FLOOD – Linking extreme, large-scale river floods and their impact in Central Europe to climate and weather mechanisms

Extreme, large-scale river floods typically affect more than one river basin. Although such trans-basin floods are highly relevant for national disaster risk reduction and insurance, the knowledge about the processes triggering these extremes is very limited. In particular, the role of anthropogenic climate change on changes not only of the meteorological precursors but also of hydrological response and resulting flood impacts remains unclear. In Phase I of the ClimXtreme project, the project FLOOD investigated future changes in large-scale flooding in Germany. Based on the developed methodology – the Regional Flood Model (RFM) – we address the question of attribution of floods and their impacts to past and on-going climate changes.

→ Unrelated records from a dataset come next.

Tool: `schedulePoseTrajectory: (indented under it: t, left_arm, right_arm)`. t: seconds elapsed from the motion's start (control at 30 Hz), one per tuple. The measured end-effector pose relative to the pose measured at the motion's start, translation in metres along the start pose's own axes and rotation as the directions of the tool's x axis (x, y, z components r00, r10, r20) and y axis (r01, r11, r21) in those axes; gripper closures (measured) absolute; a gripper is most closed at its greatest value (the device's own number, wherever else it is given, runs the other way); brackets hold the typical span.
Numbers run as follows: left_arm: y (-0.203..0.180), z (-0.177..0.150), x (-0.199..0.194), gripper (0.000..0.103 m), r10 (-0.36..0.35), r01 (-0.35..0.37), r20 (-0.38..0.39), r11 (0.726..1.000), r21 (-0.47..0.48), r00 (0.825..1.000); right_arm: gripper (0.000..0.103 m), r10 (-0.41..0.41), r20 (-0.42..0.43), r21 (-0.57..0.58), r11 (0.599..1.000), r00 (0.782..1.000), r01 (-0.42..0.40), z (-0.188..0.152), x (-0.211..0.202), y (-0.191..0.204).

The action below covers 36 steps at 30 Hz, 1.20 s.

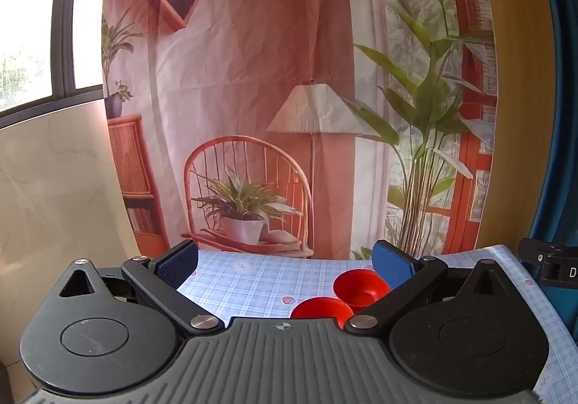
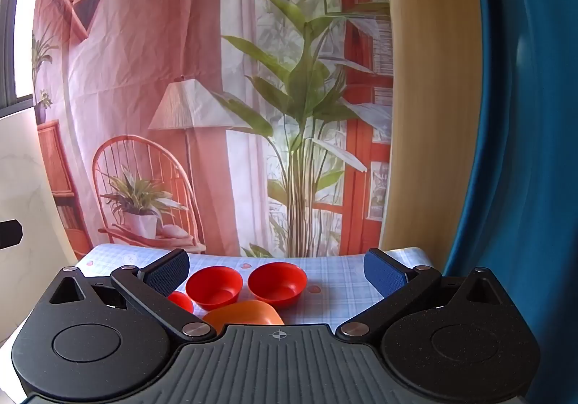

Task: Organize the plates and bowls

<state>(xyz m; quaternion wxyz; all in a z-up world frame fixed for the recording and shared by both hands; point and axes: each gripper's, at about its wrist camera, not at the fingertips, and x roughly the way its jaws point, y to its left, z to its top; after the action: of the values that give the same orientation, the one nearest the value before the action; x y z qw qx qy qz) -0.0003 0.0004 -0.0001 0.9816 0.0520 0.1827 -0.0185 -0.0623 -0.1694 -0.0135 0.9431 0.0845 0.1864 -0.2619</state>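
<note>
**Red bowls waited on the checked table, both grippers wide open**

Red plastic marked three bowls in the right wrist view: the middle bowl (image 2: 213, 286) and the right bowl (image 2: 277, 283) stood side by side toward the far edge of the table (image 2: 343, 290), and the small bowl (image 2: 180, 301) peeked out at the left behind a finger. An orange dish (image 2: 245, 312) lay nearer, just in front of them. The right gripper (image 2: 276, 274) hung above with jaws spread, holding nothing. The left gripper (image 1: 285, 265) was likewise open and empty. A printed cloth (image 2: 202, 97) hung behind the table.
</note>
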Motion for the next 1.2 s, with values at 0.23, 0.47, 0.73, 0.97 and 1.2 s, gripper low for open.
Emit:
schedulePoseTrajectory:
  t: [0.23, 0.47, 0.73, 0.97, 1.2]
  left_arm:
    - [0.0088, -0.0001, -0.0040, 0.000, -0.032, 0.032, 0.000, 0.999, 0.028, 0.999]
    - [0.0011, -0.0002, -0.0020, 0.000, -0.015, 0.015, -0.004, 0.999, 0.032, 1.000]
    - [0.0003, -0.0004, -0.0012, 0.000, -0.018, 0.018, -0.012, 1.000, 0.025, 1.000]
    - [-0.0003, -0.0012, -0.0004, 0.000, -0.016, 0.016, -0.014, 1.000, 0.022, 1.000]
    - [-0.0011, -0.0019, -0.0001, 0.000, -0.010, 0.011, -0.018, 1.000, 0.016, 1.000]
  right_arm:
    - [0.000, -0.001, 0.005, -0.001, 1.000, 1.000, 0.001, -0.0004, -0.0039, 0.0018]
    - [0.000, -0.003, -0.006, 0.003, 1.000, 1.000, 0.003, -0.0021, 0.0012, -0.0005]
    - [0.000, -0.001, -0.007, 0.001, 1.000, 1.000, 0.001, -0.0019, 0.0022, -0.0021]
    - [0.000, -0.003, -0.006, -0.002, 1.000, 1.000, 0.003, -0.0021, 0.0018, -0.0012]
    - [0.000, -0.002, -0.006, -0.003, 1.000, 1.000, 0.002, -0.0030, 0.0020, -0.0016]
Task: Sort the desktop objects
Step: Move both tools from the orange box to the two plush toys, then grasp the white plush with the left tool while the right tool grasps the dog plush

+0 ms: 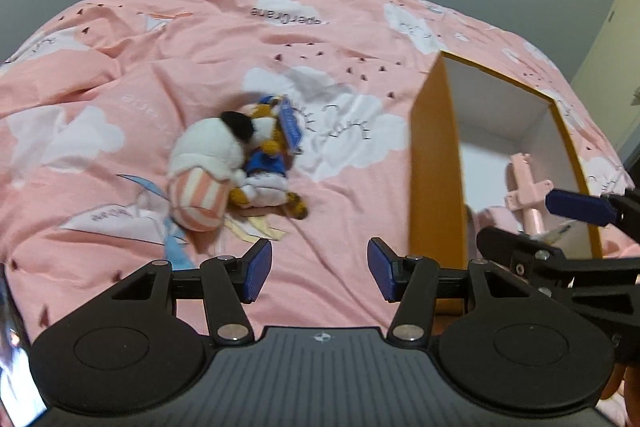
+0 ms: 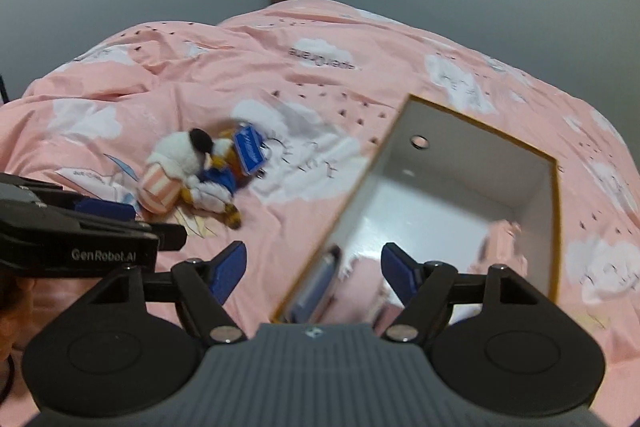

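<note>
Toys (image 1: 236,167) lie in a heap on the quilt (image 1: 340,7), ahead and a little left of the left gripper (image 1: 320,273), whose jaws stand apart with nothing between them, likely lined up for a pick. Box (image 1: 436,163), open-topped, sits just to its right, near enough for short drops. Right gripper (image 2: 314,273) hangs over the box's near corner, jaws wide and empty; a pink item (image 2: 504,243) already rests inside, ahead and to its right, so sorting seems under way.
</note>
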Available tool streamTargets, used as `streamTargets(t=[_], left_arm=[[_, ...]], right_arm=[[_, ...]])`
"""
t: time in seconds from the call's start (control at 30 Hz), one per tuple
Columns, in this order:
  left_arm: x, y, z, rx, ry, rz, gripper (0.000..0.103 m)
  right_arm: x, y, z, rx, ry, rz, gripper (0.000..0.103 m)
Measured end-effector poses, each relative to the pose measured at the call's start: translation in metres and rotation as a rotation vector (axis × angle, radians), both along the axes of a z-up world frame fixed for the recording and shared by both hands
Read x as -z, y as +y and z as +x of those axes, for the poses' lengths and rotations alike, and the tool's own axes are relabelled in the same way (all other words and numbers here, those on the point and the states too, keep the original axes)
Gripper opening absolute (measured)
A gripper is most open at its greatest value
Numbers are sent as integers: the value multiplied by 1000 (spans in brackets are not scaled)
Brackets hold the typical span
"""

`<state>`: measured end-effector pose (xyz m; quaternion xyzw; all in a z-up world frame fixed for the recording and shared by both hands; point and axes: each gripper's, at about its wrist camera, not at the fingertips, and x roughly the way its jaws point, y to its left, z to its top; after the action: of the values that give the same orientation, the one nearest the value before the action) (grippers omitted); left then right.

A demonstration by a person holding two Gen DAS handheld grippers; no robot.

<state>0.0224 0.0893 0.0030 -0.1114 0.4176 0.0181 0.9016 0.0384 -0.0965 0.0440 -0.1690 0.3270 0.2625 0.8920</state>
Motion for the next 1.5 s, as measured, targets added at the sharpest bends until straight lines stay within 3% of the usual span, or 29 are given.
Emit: streamTargets(t=[0.27, 0.5, 0.67, 0.97, 1.2, 1.5], left_arm=[[-2, 52, 8, -120, -1, -53, 62], [4, 92, 17, -185, 12, -154, 62], [11, 101, 37, -182, 42, -134, 62], [27, 80, 83, -37, 82, 118, 62], [44, 48, 89, 122, 53, 344, 62], [71, 36, 100, 139, 110, 463, 62]], right_arm=[[-1, 42, 29, -43, -14, -33, 74], [8, 73, 60, -83, 43, -45, 64], [20, 95, 87, -107, 129, -34, 62], [53, 134, 141, -78, 371, 78, 59], [85, 150, 166, -57, 479, 92, 55], [113, 162, 179, -56, 541, 84, 53]])
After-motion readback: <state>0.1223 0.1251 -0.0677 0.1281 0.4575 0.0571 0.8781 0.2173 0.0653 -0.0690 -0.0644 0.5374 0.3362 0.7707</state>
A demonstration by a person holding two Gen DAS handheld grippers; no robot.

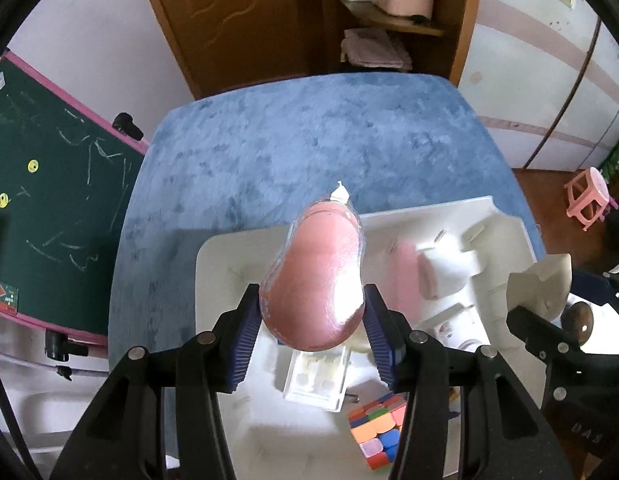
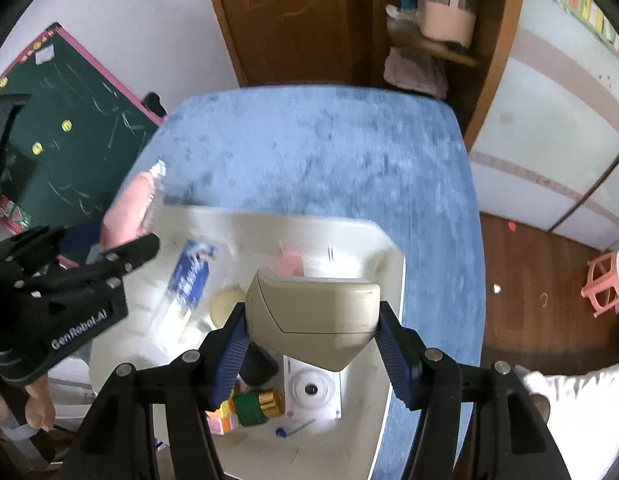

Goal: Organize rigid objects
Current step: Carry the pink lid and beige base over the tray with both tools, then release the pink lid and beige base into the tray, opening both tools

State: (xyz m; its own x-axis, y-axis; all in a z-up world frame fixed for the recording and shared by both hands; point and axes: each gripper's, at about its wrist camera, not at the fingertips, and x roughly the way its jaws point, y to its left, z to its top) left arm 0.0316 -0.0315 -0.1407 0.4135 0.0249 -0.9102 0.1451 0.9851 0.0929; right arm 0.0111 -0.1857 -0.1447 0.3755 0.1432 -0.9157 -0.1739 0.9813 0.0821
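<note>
My left gripper (image 1: 312, 322) is shut on a pink, pear-shaped item in clear plastic packaging (image 1: 315, 276), held above a white tray (image 1: 217, 264). From the right wrist view the same pink item (image 2: 127, 208) and the left gripper (image 2: 143, 246) hang over the tray's left edge. My right gripper (image 2: 311, 336) is shut on a beige plastic case (image 2: 309, 314), lifted above the white tray (image 2: 385, 256). In the tray lie a colourful puzzle cube (image 1: 377, 430), a clear flat box (image 1: 319, 378), a pink and white block (image 1: 433, 272), a blue-labelled packet (image 2: 191, 270) and a white round-dialled device (image 2: 311, 390).
The tray rests on a table covered with a blue fuzzy cloth (image 1: 293, 140). A green chalkboard (image 1: 41, 184) leans at the left. A wooden door (image 1: 237, 12) and shelf (image 1: 393, 20) stand behind. A pink stool (image 1: 589, 196) is on the floor at right. A green gold-capped bottle (image 2: 255, 404) lies in the tray.
</note>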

For this purpose, we compare the probability that an impact indicator for the effects of an event exceeds the value of an actual flood (factual world) with the probability that this indicator exceeds the threshold in counterfactual worlds where it is assumed that the driving forces of change were not present or behaved differently. To estimate these probabilities, many realizations of flood impacts will be generated by downscaling CMIP6 GCM output for both the factual and counterfactual worlds using a non-stationary weather generator and propagated through the RFM model chain. The project intends to extend the attribution methodology from triggering precipitation down to flood impacts.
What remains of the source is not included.